Color-vision simulation

How this color appears to viewers with the four major color-vision-deficiency types. Computed via the Machado (2009) physiologically-based model. If a tile matches the original, the color reads the same to that viewer.

#4667e0
Original
#0078e4
Protanopia
#006ade
Deuteranopia
#008499
Tritanopia
#696969
Achromatopsia
WCAG contrast

The color used as foreground text against pure white and pure black, with the contrast ratio and WCAG 2.1 grade. Aim for AA (4.5:1) for body text and AA Large (3:1) for 18 pt+ headlines; AAA (7:1) is the gold standard for long-form reading surfaces.
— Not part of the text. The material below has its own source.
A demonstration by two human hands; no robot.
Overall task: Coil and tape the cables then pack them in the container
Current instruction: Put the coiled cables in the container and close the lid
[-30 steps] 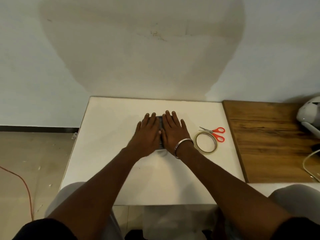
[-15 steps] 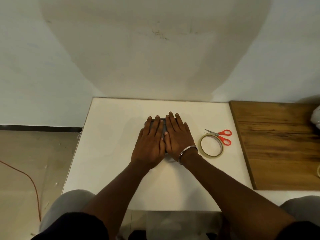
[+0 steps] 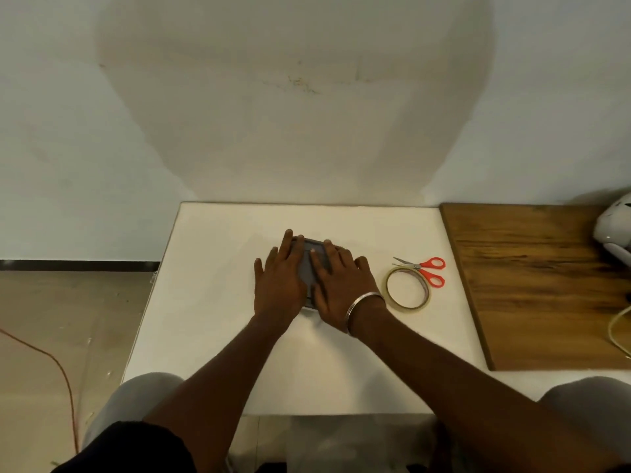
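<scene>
Grey container central, table edges far | left hand, right hand flat atop

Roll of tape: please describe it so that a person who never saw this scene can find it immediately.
Start at the white table, at its right part next to the wooden board. There, between the right hand and the board, the roll of tape lies flat. It is a thin yellowish ring with an open middle, unlike the red-handled scissors just behind it.
</scene>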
The quick brown foxSample body text at normal size. The wcag minimum for body contrast is 4.5:1 (AA) or 7:1 (AAA).
AAon White
4.91:1
The quick brown foxSample body text at normal size. The wcag minimum for body contrast is 4.5:1 (AA) or 7:1 (AAA).
AA Largeon Black
4.28:1

Wide gamut

Display P3 representation

The CSS Color 4 wide-gamut form of this color. Both swatches render the same color on every display — the P3 form only diverges from sRGB when a designer pushes channels outside sRGB's reach.

sRGB hex
sRGB hex
##4667E0
Display P3
Display P3
color(display-p3 0.3024 0.4004 0.8486)
P3 has visible headroomOKLCH chroma 0.188

This color is chromatic enough that authoring it as P3 native (instead of clamping to sRGB) gives a perceptibly more saturated render on wide-gamut displays — modern Macs, iPhones, iPads, and most recent OLED laptops.